Sailing To Hotu Iti (continued)

The worn and shattered cone of Rano Raraku (where the moai quarry is located) as seen from the anchorage in Hotu Iti cove.   The eroded flanks of Maunga Pukatikei adjacent to Hotu Iti cove; the tiny pointy islet is Motu Marotiri.

You can just make out some moai standing on the flank of Rano Raraku.   The 15 moai of Ahu Tongariki. The ahu restoration was funded by the Japanese. In historic times, a tsunami toppled the moai and washed them inland. Also, on the shoreline near the left side of the picture you can see a small white object. This is the single navigation light that I mention later in the story.

As we neared the Hotu Iti anchorage, we saw the shattered and worn cone of the volcano Rano Raraku, where the moai quarry is located. There are supposed to be numerous moai here in various states of completion, right where the ancient stone carvers hacked them out of the solid rock of the volcano. Far in the distance, we could see numerous erect moai on the outside flanks of the volcano, as well as a restored display of 15 moai on an ahu close to shore at the head of Hotu Iti cove.

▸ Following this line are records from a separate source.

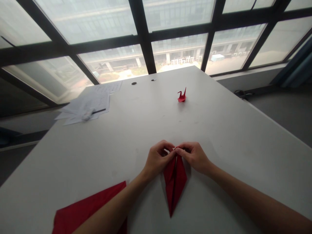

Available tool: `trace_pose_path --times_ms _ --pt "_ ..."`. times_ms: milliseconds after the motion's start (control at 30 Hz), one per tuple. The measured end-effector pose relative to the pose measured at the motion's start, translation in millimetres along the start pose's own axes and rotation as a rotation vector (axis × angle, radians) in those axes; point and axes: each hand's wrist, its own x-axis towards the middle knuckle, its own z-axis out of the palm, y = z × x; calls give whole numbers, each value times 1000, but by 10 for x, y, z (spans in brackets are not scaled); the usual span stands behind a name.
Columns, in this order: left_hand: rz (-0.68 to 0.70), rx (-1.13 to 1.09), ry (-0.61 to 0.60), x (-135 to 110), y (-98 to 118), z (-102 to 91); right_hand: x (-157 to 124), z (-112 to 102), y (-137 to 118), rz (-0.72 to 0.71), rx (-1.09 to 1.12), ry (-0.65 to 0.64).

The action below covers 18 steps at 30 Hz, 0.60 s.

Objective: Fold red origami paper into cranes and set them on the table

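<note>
A long, narrow folded piece of red paper lies on the white table, its point toward me. My left hand and my right hand meet at its far end, both with fingers curled in a pinch on the paper's top tip. Farther back on the table stands a small finished red paper crane, well out of reach of both hands. A flat sheet of red paper lies at the near left, partly under my left forearm.
A loose stack of white printed sheets with a dark pen lies at the table's far left corner. Two round cable holes sit near the back edge. Large dark-framed windows rise behind the table.
</note>
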Motion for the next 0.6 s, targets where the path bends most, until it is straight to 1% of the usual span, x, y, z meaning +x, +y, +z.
trace_pose_path --times_ms 100,167,233,300,367,433,533,600 --pt "-38 -40 -47 8 45 -39 11 6 -1 35 52 123" --pt "-88 -32 -154 17 85 -67 21 11 7 51 93 224" --pt "-140 2 -278 21 123 -83 35 19 17 37 107 302" --pt "-184 20 -364 19 147 -82 50 27 26 10 85 356" --pt "-214 5 -378 13 150 -64 60 33 30 2 75 377" --pt "-243 -57 -316 8 134 -36 58 34 25 24 131 358" --pt "-241 -176 -92 3 92 5 24 27 9 68 212 279" --pt "-218 -222 41 2 70 21 -6 22 1 70 163 207"
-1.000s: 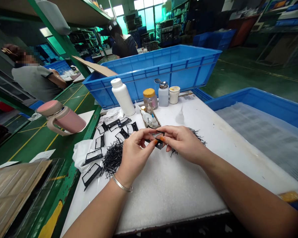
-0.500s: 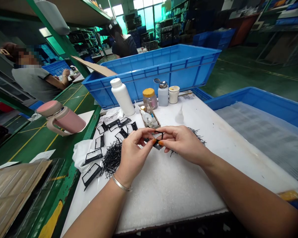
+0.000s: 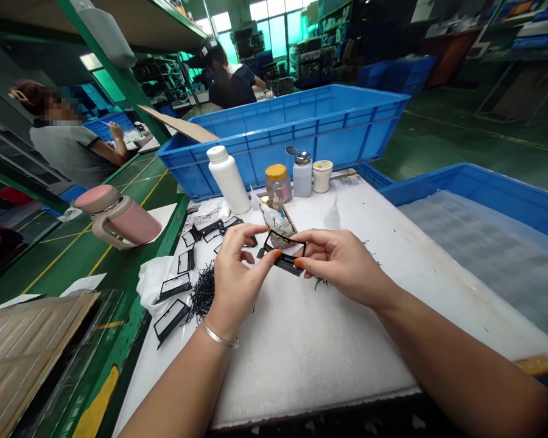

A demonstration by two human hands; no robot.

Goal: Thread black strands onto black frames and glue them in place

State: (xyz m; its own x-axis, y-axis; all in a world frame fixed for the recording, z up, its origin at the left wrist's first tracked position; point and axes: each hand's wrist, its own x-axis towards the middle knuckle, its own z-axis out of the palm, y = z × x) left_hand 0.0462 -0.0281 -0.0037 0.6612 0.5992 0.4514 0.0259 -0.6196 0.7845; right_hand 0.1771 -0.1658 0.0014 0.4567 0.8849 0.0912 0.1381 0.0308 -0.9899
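Observation:
A small black plastic frame (image 3: 285,260) with a rectangular opening is held above the white work surface, tilted, between both hands. My left hand (image 3: 237,274) has its thumb on the frame's left part; its index finger is lifted off and stretched out over it. My right hand (image 3: 344,267) pinches the right end, thumb in front and fingers behind. Beside my left wrist lies a heap of thin black strips (image 3: 203,292), partly covered by that hand. Several similar black frames (image 3: 171,319) are spread on the left side of the surface. More black strips show behind my right hand.
Behind the hands stand a small tray of bottles (image 3: 278,222), a white bottle (image 3: 229,179), a yellow-lidded jar (image 3: 278,182) and a pump bottle (image 3: 302,176). A large blue crate (image 3: 283,134) borders the back. A pink flask (image 3: 125,219) stands left; two co-workers sit beyond.
The frame has turned so that its opening shows more. My left index finger has lifted away from it, and my left hand has shifted slightly left.

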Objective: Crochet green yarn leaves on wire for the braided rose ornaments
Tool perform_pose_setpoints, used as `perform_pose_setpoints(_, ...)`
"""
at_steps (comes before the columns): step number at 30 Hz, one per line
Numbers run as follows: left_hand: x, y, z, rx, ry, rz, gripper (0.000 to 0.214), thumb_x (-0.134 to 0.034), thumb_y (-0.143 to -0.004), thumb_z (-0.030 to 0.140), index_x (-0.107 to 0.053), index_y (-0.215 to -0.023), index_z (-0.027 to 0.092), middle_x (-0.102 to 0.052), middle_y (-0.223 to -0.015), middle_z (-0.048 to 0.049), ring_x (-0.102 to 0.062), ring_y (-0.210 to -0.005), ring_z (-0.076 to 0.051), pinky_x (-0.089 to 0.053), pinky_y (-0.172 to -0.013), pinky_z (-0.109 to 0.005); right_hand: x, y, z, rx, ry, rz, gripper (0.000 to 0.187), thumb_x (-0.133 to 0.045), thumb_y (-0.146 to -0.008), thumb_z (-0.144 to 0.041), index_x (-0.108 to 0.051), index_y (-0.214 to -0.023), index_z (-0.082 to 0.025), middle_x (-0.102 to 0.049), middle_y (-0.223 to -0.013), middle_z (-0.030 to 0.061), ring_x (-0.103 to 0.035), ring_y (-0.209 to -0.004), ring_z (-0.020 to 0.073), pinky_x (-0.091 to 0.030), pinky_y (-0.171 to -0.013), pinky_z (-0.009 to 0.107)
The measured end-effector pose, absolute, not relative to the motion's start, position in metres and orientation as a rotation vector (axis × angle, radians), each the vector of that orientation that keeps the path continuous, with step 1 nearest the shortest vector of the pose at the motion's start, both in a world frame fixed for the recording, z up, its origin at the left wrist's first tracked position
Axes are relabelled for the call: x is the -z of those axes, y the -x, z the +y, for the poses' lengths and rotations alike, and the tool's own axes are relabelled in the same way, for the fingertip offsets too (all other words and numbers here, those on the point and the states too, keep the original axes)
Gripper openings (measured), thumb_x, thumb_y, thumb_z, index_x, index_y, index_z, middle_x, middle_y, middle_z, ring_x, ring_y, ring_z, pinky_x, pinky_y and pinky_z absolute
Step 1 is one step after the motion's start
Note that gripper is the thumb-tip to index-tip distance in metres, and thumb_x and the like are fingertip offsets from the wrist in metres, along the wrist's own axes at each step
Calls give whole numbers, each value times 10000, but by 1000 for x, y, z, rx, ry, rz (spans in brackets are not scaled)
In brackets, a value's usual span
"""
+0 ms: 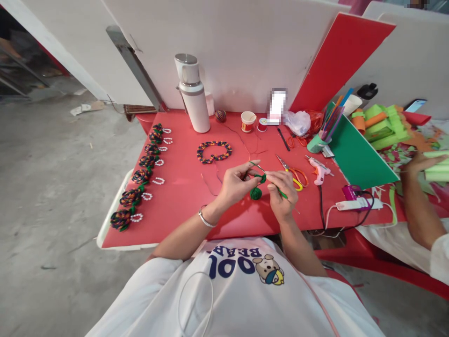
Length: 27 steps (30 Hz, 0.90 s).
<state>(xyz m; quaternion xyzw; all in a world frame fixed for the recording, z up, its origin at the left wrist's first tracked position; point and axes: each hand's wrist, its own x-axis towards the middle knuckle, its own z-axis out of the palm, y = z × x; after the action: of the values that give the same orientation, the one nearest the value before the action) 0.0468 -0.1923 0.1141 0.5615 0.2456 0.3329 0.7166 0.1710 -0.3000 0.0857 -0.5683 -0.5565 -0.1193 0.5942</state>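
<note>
Over the red table, my left hand (234,183) pinches a small piece of dark green crochet (261,178) between thumb and fingers. A strand of green yarn runs near its forefinger. My right hand (282,191) grips a crochet hook (281,192) with a green handle, its metal end reaching to the crochet piece. Just below and between both hands lies a ball of green yarn (256,193). To the left of them, a multicoloured crocheted strip (199,153) is curled into a ring with loose threads trailing. Scissors (289,169) with orange and yellow handles lie right of my hands.
Several crocheted rosettes (141,176) with white bead loops line the table's left edge. A white flask (196,105), paper cup (248,121) and phone (277,106) stand at the back. A pink glue gun (320,171) and power strip (358,204) lie right, near another person's arm (421,201).
</note>
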Motion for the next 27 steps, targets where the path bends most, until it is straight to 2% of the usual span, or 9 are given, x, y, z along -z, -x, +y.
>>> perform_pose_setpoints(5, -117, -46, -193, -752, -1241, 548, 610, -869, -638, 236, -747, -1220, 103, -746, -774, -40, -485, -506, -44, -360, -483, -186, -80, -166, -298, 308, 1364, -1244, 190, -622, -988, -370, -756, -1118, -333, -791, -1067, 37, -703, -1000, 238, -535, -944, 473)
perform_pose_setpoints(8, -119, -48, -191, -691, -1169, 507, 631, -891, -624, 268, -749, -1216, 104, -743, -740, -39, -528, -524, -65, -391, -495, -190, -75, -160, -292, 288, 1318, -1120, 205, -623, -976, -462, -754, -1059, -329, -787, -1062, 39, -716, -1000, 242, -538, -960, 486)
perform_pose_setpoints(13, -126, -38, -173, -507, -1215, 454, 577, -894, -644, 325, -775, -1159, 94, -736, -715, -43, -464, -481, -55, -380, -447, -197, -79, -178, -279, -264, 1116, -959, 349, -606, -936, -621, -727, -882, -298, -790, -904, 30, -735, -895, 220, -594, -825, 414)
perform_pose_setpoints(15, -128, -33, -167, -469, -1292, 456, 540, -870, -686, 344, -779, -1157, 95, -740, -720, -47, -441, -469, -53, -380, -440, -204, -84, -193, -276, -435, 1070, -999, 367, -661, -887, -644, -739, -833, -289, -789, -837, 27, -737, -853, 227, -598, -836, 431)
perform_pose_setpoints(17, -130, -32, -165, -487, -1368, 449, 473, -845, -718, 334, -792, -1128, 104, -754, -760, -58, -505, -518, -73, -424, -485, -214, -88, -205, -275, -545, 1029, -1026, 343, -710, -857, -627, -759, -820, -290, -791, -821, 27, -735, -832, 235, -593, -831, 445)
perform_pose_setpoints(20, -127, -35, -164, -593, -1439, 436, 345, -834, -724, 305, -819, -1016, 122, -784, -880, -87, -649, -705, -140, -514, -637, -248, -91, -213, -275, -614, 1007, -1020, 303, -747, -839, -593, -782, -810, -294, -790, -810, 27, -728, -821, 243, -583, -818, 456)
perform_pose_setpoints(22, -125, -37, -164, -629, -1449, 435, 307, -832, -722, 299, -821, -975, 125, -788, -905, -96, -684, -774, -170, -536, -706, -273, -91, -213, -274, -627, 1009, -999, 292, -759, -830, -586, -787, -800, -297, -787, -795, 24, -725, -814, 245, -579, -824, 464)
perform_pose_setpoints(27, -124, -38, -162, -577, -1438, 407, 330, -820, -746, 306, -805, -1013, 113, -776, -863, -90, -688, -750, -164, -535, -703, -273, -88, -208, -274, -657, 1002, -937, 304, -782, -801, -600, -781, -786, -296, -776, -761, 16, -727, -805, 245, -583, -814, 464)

On the other side of the cove we saw the huge volcano Maunga Pukatikei, with the seaward side eroded to sheer cliffs displaying the layers of lava flows that formed the volcanic cone. We saw some people ashore near the landing at the head of the cove, although from our present viewpoint the landing itself looked untenable in the swell. We anchored without difficulty in about 50 feet of water over an uneven bottom, but in a very good location to protect us from the strong north to northwest winds.

After our arrival and anchoring chores were completed, Marcie baked a huge batch of chocolate chip cookies—yay, Marcie, way to go! I stayed up late (11:00 p.m.) to catch up on my journal, but Marcie and David went to bed at the usual time (8:30 p.m. or so) after a long and busy day. In the evening, Pascua Radio called us and gave us a weather forecast for tomorrow. It sounded very unsettled, with clouds, rain, squalls, and strong winds. The good part is that we are in the perfect location to keep us in the lee of the island. The swell might be rolly and uncomfortable, but at least we won't have to worry about being blown on to a lee shore. The worst thing that can happen here is that we could be blown out to sea, and there's nothing out there to run into for thousands of miles.

More views of Rano Raraku.

A fisherman surfcasting along the rocky shore of Hotu Iti cove.